PROVIDED DATA >>
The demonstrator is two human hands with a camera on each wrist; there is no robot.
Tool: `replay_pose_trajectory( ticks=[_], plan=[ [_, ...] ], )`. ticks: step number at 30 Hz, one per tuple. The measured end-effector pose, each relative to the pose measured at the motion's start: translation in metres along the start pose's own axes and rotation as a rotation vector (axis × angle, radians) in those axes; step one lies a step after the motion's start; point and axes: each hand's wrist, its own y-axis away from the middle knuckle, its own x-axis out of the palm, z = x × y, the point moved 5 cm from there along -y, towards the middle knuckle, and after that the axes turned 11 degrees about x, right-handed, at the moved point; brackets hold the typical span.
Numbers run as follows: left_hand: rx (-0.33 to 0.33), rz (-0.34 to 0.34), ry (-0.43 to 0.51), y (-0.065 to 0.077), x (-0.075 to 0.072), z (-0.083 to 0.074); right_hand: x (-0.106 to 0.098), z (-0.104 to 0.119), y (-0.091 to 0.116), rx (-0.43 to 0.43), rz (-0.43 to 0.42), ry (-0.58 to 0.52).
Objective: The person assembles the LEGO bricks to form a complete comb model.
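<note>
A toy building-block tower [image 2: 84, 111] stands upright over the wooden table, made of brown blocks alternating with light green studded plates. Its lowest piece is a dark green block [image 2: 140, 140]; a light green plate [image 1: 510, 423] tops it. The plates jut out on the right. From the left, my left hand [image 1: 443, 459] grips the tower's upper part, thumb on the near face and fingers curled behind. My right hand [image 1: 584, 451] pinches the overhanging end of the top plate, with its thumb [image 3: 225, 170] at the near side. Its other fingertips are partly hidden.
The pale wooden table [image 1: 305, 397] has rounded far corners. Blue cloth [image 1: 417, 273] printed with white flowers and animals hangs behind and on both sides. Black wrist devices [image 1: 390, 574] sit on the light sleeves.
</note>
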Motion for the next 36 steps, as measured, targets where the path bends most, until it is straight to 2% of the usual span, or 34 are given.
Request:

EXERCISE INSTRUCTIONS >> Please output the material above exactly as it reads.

RESPONSE TO THIS EXERCISE >>
The demonstrator is two human hands with a camera on each wrist; there is no robot.
Tool: `replay_pose_trajectory( ticks=[_], plan=[ [_, ...] ], )`. ticks: step number at 30 Hz, one per tuple. The measured end-effector pose, each relative to the pose measured at the motion's start: translation in metres along the start pose's own axes and rotation as a rotation vector (axis × angle, radians) in those axes; step one lies a step after the motion's start; point and axes: each hand's wrist, its own y-axis away from the middle knuckle, its own x-axis out of the palm, z = x × y, the point moved 5 cm from there along -y, towards the middle knuckle, and after that the axes turned 11 degrees about x, right-handed, at the moved point; brackets hold the typical span.
Numbers run as follows: left_hand: rx (-0.33 to 0.33), rz (-0.34 to 0.34), ry (-0.43 to 0.51), y (-0.065 to 0.077), x (-0.075 to 0.072), z (-0.083 to 0.074); right_hand: x (-0.106 to 0.098), z (-0.104 to 0.119), y (-0.091 to 0.116), rx (-0.43 to 0.43), rz (-0.43 to 0.42), ry (-0.58 to 0.52).
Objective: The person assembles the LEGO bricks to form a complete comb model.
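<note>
A toy building-block tower [image 2: 84, 111] stands upright over the wooden table, made of brown blocks alternating with light green studded plates. Its lowest piece is a dark green block [image 2: 140, 140]; a light green plate [image 1: 510, 423] tops it. The plates jut out on the right. From the left, my left hand [image 1: 443, 459] grips the tower's upper part, thumb on the near face and fingers curled behind. My right hand [image 1: 584, 451] pinches the overhanging end of the top plate, with its thumb [image 3: 225, 170] at the near side. Its other fingertips are partly hidden.
The pale wooden table [image 1: 305, 397] has rounded far corners. Blue cloth [image 1: 417, 273] printed with white flowers and animals hangs behind and on both sides. Black wrist devices [image 1: 390, 574] sit on the light sleeves.
</note>
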Motion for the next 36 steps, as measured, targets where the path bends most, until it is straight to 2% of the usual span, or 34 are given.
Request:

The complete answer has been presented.